- What you need to do -
Given the material below, repeat exactly the lines from the one containing "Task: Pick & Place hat" through the final line, and nothing else.

START Source data

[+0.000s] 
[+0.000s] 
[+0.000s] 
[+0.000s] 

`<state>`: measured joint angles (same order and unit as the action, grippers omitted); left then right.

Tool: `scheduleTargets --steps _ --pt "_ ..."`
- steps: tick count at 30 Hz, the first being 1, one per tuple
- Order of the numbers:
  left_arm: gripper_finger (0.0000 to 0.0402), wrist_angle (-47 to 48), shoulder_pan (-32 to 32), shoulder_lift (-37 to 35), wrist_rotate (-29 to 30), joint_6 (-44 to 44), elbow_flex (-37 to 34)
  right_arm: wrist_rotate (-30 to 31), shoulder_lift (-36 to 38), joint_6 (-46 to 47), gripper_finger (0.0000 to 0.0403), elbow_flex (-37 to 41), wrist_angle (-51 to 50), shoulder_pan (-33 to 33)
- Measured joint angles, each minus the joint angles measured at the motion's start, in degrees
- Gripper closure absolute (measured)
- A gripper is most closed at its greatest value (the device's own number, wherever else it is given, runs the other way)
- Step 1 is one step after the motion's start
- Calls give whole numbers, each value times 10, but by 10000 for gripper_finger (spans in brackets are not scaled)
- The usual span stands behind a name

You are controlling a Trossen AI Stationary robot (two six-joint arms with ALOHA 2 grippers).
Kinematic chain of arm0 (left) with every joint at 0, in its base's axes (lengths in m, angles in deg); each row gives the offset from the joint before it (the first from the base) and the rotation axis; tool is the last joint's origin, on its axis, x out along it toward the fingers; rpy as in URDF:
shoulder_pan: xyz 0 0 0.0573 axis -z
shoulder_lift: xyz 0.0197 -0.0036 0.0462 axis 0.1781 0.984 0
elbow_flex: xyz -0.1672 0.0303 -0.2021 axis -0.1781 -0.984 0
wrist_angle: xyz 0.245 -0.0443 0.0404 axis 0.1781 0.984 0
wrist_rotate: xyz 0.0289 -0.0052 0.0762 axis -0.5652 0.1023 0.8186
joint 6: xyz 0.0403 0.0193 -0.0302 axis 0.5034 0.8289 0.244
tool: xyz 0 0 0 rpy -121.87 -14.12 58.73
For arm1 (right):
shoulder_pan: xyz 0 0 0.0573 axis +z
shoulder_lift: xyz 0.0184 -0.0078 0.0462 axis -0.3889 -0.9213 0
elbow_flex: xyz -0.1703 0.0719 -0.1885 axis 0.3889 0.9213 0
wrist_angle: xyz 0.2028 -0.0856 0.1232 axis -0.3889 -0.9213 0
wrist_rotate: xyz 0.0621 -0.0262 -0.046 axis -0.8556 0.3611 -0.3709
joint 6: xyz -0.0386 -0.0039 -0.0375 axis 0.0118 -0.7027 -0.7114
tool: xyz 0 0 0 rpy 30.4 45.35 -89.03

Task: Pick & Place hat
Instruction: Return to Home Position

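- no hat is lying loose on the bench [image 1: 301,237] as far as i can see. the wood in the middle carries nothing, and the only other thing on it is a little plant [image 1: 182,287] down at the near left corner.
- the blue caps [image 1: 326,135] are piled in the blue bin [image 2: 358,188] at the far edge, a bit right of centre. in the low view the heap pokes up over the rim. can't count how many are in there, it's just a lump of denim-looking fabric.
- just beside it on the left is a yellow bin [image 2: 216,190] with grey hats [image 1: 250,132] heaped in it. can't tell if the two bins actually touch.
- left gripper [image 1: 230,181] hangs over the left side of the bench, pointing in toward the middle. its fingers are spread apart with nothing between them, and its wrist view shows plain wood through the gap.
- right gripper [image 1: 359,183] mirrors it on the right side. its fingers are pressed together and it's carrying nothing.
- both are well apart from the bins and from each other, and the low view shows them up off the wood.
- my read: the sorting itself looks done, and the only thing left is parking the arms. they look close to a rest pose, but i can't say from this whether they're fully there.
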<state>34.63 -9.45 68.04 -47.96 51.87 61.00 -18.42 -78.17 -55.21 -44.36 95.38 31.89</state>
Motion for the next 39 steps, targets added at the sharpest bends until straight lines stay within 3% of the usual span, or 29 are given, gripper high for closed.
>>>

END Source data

- Written answer -
Task: Pick & Place hat
Instruction: Return to Home Position

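- no hat is lying loose on the bench [image 1: 301,237] as far as i can see. the wood in the middle carries nothing, and the only other thing on it is a little plant [image 1: 182,287] down at the near left corner.
- the blue caps [image 1: 326,135] are piled in the blue bin [image 2: 358,188] at the far edge, a bit right of centre. in the low view the heap pokes up over the rim. can't count how many are in there, it's just a lump of denim-looking fabric.
- just beside it on the left is a yellow bin [image 2: 216,190] with grey hats [image 1: 250,132] heaped in it. can't tell if the two bins actually touch.
- left gripper [image 1: 230,181] hangs over the left side of the bench, pointing in toward the middle. its fingers are spread apart with nothing between them, and its wrist view shows plain wood through the gap.
- right gripper [image 1: 359,183] mirrors it on the right side. its fingers are pressed together and it's carrying nothing.
- both are well apart from the bins and from each other, and the low view shows them up off the wood.
- my read: the sorting itself looks done, and the only thing left is parking the arms. they look close to a rest pose, but i can't say from this whether they're fully there.
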<state>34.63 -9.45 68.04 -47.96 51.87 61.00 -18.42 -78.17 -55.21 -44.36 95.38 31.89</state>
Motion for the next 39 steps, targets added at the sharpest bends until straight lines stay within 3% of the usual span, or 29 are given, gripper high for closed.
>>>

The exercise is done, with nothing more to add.